Problem to work on: In which lines of the data does the string "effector" appear? Copy every one.

---------- Data section ----------

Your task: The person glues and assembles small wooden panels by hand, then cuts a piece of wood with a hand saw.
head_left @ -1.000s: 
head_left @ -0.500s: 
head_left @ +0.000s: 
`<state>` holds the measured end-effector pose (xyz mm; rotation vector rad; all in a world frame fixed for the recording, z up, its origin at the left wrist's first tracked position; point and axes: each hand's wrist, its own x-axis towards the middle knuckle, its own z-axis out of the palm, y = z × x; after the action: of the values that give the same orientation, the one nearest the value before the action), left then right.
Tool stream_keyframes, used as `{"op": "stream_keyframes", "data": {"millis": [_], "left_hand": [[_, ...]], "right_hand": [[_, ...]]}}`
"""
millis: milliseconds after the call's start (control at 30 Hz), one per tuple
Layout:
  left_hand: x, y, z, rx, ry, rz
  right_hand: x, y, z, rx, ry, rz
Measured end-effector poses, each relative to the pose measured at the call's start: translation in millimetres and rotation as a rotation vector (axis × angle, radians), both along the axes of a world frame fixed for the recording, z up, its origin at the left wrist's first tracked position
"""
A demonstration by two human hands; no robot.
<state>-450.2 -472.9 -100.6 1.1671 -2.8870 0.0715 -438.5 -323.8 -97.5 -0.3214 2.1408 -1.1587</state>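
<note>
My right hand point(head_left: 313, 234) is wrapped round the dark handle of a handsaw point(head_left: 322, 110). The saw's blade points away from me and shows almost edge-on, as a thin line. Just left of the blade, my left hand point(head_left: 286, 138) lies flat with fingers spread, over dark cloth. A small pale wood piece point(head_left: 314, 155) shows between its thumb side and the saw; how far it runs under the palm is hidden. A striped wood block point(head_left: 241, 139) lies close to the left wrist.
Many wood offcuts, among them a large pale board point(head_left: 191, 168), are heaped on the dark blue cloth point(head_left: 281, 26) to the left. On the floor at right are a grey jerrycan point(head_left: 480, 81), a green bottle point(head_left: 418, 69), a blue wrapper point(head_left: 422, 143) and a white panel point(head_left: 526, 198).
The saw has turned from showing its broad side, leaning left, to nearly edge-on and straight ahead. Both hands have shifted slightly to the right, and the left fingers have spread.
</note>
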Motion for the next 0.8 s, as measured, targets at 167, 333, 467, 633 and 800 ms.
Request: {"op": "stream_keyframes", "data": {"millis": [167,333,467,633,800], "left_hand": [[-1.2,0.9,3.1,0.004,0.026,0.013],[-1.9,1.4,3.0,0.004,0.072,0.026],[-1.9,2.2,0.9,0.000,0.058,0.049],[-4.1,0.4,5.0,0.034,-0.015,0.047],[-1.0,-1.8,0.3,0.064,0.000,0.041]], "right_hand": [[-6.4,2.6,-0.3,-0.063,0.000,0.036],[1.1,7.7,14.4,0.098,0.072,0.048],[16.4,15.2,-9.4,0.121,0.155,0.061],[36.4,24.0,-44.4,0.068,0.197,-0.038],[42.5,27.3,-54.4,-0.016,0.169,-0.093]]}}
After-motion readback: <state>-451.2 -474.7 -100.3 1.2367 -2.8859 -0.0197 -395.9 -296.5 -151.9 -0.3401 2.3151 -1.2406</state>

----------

Exercise answer:
`<state>` holds the measured end-effector pose (xyz mm; rotation vector rad; all in a world frame fixed for the recording, z up, its origin at the left wrist's first tracked position; point and axes: each hand's wrist, its own x-axis towards the middle knuckle, its own z-axis out of the palm, y = z × x; after the action: of the values that give the same orientation, the one nearest the value before the action), left then right.
Measured end-effector poses, each relative to the pose measured at the call's start: translation in millimetres and rotation as a rotation vector (axis × angle, radians), both along the axes of a world frame fixed for the recording, z up, its origin at the left wrist's first tracked position

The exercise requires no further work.